Produce word for word the lines of the data below running from the one that has "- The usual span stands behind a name" to the one that has "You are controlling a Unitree", inclusive, and no others.

[[ GIVEN RECORDS, beginning ]]

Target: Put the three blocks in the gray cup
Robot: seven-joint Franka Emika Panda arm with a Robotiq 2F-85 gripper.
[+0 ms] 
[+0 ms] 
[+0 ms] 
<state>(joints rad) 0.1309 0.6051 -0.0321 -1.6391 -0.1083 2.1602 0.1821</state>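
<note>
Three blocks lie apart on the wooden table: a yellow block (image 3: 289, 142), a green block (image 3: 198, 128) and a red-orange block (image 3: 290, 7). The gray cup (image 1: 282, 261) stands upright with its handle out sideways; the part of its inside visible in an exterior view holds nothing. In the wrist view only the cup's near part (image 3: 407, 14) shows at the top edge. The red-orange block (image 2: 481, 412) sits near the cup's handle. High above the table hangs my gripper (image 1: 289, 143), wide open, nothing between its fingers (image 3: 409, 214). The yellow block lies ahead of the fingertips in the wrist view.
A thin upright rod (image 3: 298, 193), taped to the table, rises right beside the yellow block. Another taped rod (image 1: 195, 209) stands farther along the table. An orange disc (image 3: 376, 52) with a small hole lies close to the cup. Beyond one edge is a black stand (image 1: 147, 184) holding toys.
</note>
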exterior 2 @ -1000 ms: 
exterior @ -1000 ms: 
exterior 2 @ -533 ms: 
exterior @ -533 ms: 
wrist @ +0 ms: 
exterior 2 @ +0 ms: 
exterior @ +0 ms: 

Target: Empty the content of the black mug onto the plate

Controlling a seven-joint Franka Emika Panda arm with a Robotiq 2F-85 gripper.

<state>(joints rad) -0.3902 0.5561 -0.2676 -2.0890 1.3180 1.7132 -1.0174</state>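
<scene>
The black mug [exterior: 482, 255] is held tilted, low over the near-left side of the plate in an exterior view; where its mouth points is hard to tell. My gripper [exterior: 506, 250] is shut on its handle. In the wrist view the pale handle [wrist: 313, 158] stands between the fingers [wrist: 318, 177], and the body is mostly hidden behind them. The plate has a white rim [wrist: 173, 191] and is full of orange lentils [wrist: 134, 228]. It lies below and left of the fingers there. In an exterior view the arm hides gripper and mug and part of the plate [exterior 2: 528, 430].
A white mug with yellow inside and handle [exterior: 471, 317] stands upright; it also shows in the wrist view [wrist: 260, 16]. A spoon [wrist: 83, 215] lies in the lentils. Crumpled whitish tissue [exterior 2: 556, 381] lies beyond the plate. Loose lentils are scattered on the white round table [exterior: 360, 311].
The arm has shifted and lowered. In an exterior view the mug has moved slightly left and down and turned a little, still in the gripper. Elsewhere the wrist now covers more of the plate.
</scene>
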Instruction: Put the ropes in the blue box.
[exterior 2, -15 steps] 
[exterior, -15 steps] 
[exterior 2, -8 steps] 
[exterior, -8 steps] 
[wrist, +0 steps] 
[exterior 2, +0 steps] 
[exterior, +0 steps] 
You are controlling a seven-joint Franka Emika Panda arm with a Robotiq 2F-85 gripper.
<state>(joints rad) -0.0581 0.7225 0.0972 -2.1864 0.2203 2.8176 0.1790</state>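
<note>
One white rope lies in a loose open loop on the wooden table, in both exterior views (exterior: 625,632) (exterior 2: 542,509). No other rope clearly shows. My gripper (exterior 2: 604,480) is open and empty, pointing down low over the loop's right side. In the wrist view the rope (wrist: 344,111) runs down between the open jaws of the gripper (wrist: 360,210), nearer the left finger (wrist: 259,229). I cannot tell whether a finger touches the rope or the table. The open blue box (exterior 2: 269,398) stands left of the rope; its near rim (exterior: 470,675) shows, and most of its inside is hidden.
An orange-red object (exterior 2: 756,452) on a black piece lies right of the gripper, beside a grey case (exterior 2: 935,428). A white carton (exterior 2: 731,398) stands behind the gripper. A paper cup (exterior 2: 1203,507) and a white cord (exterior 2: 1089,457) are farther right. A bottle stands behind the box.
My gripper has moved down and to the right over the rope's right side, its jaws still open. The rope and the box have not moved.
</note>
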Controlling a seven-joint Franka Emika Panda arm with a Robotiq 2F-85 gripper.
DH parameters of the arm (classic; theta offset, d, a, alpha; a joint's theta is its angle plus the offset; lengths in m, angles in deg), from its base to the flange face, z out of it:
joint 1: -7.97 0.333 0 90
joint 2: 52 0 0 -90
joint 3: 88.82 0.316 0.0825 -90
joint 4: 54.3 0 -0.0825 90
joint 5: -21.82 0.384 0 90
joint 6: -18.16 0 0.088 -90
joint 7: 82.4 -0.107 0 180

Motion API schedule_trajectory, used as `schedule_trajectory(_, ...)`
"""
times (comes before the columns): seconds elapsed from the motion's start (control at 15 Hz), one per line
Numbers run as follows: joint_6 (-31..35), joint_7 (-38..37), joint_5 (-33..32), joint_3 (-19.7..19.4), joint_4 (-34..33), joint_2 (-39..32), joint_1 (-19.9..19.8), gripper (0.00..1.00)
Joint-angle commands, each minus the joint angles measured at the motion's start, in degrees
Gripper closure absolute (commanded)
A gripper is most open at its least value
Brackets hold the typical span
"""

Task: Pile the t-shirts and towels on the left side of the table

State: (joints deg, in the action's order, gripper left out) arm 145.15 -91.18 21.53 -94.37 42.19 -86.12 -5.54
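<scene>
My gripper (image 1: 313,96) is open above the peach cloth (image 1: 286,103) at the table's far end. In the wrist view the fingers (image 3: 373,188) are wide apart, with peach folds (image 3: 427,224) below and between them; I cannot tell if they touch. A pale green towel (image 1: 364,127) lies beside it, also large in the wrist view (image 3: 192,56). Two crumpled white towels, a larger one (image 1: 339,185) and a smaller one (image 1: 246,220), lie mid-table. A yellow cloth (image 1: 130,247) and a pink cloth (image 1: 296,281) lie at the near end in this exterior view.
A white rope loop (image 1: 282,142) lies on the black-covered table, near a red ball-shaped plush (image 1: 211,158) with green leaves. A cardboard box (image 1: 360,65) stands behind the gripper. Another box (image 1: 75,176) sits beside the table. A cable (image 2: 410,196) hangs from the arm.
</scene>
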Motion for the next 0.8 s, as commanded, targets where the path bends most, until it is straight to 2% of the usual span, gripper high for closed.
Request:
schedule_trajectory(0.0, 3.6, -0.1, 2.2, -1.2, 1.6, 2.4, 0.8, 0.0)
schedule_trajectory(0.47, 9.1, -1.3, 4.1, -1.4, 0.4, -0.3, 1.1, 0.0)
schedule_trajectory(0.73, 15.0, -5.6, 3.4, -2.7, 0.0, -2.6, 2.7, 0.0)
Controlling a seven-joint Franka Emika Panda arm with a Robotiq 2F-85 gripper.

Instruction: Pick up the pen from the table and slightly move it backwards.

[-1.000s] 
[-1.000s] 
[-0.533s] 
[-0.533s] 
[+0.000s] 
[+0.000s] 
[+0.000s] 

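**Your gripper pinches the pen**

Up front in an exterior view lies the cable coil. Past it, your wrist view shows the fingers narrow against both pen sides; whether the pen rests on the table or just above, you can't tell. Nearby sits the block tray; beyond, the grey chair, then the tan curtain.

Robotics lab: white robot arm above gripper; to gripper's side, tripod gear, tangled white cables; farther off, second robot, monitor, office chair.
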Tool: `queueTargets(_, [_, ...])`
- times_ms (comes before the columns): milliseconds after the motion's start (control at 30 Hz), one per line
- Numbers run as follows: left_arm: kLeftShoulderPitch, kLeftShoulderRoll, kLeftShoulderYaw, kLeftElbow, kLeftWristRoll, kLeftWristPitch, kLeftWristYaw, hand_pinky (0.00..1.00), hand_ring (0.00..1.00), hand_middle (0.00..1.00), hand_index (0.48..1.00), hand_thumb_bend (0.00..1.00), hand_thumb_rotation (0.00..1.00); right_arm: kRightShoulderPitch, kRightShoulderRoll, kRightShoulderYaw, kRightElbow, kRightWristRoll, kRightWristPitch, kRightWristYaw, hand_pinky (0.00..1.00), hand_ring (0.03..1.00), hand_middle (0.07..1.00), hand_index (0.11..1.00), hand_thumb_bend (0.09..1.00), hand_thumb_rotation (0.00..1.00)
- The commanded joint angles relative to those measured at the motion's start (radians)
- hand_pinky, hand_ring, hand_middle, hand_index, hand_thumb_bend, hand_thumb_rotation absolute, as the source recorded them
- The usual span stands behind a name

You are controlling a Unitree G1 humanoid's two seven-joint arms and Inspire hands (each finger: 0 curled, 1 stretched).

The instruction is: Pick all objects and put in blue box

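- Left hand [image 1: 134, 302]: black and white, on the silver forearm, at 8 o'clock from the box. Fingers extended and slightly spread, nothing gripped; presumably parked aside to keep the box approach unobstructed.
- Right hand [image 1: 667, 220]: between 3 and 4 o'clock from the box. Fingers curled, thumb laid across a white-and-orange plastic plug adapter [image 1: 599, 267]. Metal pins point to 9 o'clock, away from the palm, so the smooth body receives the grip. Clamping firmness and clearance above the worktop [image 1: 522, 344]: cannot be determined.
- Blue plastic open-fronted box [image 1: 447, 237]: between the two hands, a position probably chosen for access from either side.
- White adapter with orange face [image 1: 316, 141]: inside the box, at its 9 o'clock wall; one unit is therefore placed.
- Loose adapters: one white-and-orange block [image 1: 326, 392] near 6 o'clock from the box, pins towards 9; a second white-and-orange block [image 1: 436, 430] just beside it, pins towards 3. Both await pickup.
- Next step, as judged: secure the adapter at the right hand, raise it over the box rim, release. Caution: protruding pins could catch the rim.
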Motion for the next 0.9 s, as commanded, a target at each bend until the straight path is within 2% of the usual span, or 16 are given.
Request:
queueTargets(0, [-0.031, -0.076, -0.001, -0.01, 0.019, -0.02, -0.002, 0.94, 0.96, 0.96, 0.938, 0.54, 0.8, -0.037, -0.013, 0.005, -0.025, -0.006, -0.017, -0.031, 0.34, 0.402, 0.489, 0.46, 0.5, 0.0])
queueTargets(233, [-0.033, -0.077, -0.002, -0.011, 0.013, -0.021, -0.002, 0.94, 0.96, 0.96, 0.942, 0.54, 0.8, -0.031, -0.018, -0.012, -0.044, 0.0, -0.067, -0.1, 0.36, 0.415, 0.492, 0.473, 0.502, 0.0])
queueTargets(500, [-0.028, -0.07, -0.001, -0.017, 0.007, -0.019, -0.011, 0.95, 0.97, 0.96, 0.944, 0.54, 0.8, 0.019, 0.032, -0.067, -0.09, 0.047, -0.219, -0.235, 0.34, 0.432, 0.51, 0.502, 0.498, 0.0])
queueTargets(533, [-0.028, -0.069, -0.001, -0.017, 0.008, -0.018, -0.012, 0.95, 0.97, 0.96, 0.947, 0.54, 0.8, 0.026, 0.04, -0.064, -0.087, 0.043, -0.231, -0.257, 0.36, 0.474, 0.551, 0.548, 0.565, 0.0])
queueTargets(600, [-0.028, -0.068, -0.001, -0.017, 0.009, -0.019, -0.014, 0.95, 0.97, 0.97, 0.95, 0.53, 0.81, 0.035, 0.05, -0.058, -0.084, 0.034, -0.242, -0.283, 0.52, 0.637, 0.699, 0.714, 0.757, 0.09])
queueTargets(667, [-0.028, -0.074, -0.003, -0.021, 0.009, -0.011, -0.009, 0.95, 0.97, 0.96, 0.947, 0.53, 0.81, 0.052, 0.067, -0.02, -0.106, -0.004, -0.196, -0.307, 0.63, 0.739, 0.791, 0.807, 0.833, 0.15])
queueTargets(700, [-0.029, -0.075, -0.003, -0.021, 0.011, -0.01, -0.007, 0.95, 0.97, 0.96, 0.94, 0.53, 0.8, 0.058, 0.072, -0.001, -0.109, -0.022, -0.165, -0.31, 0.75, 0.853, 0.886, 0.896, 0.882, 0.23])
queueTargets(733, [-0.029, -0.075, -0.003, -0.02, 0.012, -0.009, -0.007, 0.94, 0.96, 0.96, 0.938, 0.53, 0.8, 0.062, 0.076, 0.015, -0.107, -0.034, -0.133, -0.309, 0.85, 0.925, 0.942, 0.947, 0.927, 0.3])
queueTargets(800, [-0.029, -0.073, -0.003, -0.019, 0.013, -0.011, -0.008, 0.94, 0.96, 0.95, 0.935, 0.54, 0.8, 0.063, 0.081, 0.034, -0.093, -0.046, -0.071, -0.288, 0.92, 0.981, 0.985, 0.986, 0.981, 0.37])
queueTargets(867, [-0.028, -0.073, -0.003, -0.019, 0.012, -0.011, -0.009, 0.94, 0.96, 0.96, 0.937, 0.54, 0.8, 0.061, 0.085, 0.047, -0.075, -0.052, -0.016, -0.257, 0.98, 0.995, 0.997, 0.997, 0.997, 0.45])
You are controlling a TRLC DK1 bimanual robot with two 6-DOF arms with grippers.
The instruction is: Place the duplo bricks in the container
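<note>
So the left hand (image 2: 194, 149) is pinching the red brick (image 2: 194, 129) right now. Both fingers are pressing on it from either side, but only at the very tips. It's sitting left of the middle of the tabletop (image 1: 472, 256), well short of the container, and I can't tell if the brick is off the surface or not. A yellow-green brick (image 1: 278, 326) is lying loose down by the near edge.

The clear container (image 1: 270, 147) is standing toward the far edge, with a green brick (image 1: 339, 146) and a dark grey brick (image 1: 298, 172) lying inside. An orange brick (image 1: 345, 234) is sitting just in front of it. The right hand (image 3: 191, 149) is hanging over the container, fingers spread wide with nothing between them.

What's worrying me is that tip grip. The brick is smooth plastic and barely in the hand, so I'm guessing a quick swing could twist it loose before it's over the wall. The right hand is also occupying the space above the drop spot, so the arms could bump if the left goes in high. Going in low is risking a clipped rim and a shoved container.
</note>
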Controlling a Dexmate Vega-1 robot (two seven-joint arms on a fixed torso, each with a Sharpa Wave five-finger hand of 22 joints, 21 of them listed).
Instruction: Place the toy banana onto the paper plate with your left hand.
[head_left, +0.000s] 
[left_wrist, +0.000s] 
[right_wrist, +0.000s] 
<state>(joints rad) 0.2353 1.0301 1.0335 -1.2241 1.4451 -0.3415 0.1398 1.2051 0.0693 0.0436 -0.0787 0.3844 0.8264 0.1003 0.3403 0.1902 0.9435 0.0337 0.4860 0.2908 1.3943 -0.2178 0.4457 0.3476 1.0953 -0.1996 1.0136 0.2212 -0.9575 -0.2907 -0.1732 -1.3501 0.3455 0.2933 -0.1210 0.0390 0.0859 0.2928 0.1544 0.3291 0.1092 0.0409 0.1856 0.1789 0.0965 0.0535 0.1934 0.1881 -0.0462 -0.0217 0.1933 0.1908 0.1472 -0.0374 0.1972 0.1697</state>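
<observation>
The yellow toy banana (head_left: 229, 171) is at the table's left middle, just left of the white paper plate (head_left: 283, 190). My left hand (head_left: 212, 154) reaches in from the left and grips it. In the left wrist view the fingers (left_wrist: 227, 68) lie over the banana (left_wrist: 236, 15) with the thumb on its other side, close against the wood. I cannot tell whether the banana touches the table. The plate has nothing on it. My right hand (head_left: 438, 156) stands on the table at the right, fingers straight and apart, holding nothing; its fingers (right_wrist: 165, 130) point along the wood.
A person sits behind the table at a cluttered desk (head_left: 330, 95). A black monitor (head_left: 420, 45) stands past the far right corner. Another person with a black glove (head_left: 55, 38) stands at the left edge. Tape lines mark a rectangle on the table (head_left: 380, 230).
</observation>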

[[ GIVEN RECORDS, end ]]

TASK OUTPUT =
- The usual span stands behind a name

You are controlling a Unitree G1 humanoid's two seven-joint arms and Inspire hands (each finger: 0 curled, 1 stretched).

This exercise has nothing further to it.